Could each record be written out again exactly as it stands?

Dataset items
....

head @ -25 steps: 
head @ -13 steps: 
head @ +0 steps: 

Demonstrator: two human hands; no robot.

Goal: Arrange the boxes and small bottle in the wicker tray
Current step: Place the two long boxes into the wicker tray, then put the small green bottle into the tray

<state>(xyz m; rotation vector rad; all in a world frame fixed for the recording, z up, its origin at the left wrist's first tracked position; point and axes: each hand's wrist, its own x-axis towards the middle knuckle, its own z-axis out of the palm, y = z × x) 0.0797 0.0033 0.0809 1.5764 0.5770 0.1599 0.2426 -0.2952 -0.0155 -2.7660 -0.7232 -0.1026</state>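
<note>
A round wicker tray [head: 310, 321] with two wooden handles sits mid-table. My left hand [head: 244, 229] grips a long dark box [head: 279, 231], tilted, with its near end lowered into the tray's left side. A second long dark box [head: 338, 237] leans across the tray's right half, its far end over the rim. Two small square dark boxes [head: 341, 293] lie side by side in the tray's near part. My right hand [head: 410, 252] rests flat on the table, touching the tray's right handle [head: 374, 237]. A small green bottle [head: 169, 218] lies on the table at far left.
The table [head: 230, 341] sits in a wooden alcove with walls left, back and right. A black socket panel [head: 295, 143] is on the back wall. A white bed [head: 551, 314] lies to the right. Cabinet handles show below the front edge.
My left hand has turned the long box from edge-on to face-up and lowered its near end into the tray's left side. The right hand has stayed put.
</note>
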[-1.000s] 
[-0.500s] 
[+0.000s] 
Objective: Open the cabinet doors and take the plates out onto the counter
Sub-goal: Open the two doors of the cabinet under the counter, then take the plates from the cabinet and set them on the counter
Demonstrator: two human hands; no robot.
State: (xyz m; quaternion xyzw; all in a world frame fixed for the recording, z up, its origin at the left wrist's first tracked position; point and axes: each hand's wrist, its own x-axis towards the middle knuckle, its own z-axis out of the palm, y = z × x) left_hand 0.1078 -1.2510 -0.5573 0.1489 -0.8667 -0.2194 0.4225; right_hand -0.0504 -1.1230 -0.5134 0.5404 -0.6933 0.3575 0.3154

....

■ EXERCISE SOLUTION ■
head @ -25 steps: 
head @ -13 steps: 
head @ +0 steps: 

Demonstrator: two human hands; no robot.

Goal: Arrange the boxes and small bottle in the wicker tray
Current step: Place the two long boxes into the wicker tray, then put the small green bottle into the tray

<state>(xyz m; rotation vector rad; all in a world frame fixed for the recording, z up, its origin at the left wrist's first tracked position; point and axes: each hand's wrist, its own x-axis towards the middle knuckle, its own z-axis out of the palm, y = z × x) 0.0797 0.0033 0.0809 1.5764 0.5770 0.1599 0.2426 -0.2952 -0.0155 -2.7660 -0.7232 -0.1026</state>
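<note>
A round wicker tray [head: 310, 321] with two wooden handles sits mid-table. My left hand [head: 244, 229] grips a long dark box [head: 279, 231], tilted, with its near end lowered into the tray's left side. A second long dark box [head: 338, 237] leans across the tray's right half, its far end over the rim. Two small square dark boxes [head: 341, 293] lie side by side in the tray's near part. My right hand [head: 410, 252] rests flat on the table, touching the tray's right handle [head: 374, 237]. A small green bottle [head: 169, 218] lies on the table at far left.
The table [head: 230, 341] sits in a wooden alcove with walls left, back and right. A black socket panel [head: 295, 143] is on the back wall. A white bed [head: 551, 314] lies to the right. Cabinet handles show below the front edge.
My left hand has turned the long box from edge-on to face-up and lowered its near end into the tray's left side. The right hand has stayed put.
</note>
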[-1.000s] 
[-0.500s] 
[+0.000s] 
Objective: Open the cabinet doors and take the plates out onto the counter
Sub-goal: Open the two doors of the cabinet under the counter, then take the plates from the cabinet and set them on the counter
Demonstrator: two human hands; no robot.
State: (xyz m; quaternion xyzw; all in a world frame fixed for the recording, z up, its origin at the left wrist's first tracked position; point and axes: each hand's wrist, its own x-axis towards the middle knuckle, its own z-axis out of the palm, y = z × x) left_hand 0.1078 -1.2510 -0.5573 0.1489 -0.8667 -0.2194 0.4225; right_hand -0.0504 -1.1230 -0.5134 0.5404 -0.6933 0.3575 0.3154

Here is where the answer stops.